Recorded data.
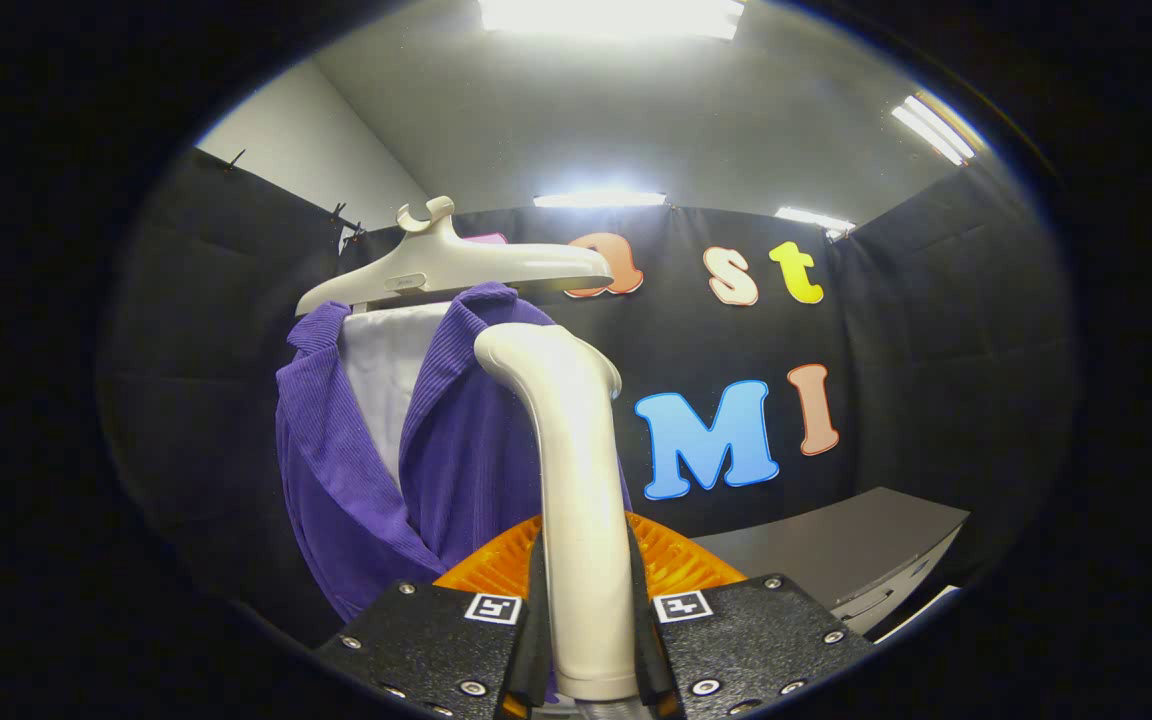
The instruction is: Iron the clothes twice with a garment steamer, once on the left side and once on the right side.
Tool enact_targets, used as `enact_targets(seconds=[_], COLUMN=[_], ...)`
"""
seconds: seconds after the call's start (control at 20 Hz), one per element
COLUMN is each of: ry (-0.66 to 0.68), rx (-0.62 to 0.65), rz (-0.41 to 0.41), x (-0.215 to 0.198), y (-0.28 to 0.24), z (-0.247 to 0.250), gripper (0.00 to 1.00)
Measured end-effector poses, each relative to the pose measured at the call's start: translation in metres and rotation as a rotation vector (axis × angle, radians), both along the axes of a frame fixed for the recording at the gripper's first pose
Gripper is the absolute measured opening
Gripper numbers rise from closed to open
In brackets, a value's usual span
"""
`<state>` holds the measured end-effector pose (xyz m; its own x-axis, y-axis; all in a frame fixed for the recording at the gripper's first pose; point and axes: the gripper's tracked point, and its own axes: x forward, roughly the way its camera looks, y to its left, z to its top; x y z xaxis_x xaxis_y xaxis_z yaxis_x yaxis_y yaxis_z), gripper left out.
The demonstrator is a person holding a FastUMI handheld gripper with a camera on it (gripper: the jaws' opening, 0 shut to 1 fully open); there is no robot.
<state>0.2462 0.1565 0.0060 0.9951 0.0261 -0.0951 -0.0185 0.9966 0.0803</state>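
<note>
My gripper (pixel 588 600) is shut on the cream handle of the garment steamer (pixel 571 450), which rises upright between the fingers and bends at its top toward the garment. Just beyond it hangs a purple corduroy shirt (pixel 356 470) with a white lining (pixel 386 380) showing at the open collar. The shirt hangs from a cream hanger (pixel 456 270) at the top. The steamer's head sits close to the shirt's right front panel; I cannot tell whether it touches the cloth.
A grey table (pixel 856 550) stands to the right, beyond the fingers, with a drawer front at its near edge. Black cloth walls close the booth on the left, back and right. Ceiling lights shine overhead.
</note>
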Motion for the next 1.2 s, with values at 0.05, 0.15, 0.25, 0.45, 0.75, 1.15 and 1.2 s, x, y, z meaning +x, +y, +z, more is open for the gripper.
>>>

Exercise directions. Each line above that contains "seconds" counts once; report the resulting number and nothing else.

Solution for this problem. 2